__Instructions to follow__
Reproduce the whole listing exactly, omitting any picture it holds.

__Stored data__

----------

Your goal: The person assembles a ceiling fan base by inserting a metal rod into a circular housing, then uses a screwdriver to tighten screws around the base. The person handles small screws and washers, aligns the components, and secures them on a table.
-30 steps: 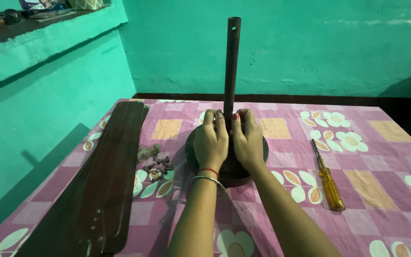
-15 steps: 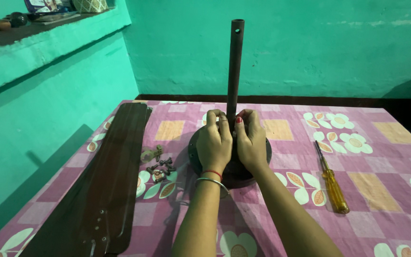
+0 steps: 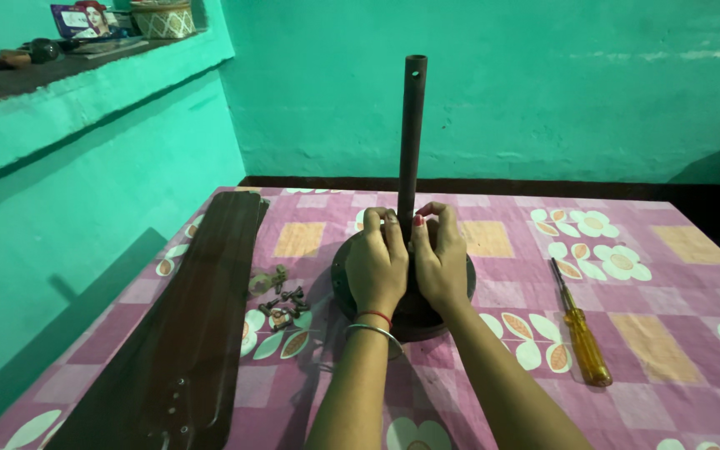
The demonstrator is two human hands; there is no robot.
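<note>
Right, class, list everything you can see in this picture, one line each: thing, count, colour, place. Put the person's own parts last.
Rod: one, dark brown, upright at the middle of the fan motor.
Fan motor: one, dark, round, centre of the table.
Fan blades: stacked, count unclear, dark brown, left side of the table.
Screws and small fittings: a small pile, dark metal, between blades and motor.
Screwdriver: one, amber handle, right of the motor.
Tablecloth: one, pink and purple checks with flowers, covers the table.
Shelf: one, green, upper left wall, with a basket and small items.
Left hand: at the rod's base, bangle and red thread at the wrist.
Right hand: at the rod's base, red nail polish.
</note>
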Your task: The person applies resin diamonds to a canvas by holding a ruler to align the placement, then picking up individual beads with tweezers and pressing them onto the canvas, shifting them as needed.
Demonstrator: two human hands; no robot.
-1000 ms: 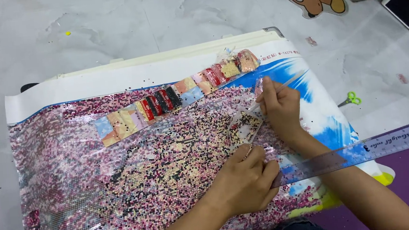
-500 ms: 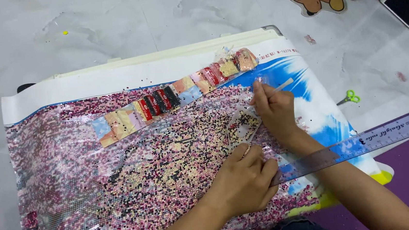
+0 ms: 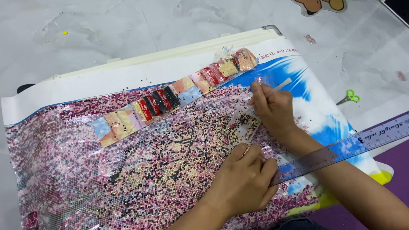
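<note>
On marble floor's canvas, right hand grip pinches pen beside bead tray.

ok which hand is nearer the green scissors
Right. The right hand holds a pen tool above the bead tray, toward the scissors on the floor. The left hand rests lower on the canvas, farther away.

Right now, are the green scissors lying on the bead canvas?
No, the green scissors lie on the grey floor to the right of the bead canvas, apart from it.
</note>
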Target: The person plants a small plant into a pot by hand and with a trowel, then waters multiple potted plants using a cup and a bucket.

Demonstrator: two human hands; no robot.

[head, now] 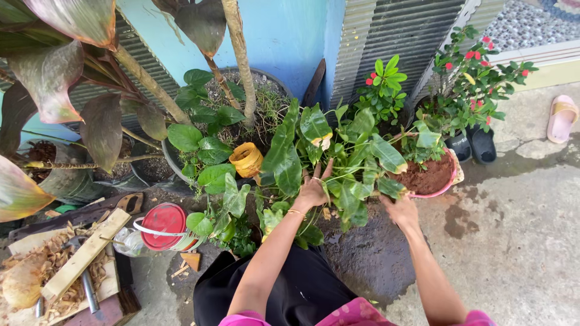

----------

__Task output__
Your goal: The person assembles a ceiling fan base by inserting a metal rod into a circular housing, then uses a screwdriver to tighten screws around the base. The person handles small screws and washers, aligns the components, and secures them on a table.
-30 steps: 
-15 steps: 
+0 steps: 
The demonstrator is two human hands; there is no robot.
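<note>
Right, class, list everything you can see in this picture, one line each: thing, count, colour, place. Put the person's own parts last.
Rod: one, dark brown, upright at the middle of the fan motor.
Fan motor: one, dark, round, centre of the table.
Fan blades: stacked, count unclear, dark brown, left side of the table.
Screws and small fittings: a small pile, dark metal, between blades and motor.
Screwdriver: one, amber handle, right of the motor.
Tablecloth: one, pink and purple checks with flowers, covers the table.
Shelf: one, green, upper left wall, with a basket and small items.
Left hand: at the rod's base, bangle and red thread at the wrist.
Right hand: at the rod's base, red nail polish.
</note>
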Your task: The person applies resin diamonds to a canvas by holding a ruler to align the placement, then picking up individual beads with tweezers and pressing them onto the canvas, shifting them as needed.
Demonstrator: two human hands; no robot.
-1000 ms: 
-500 ms: 
+0 ms: 
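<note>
On marble floor's canvas, right hand grip pinches pen beside bead tray.

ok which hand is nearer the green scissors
Right. The right hand holds a pen tool above the bead tray, toward the scissors on the floor. The left hand rests lower on the canvas, farther away.

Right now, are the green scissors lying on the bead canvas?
No, the green scissors lie on the grey floor to the right of the bead canvas, apart from it.
</note>
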Target: The person plants a small plant into a pot by hand and with a trowel, then waters multiple potted plants using a cup and a bucket.

Demonstrator: two human hands; no robot.

[head, now] 

The output above is complete as it stands.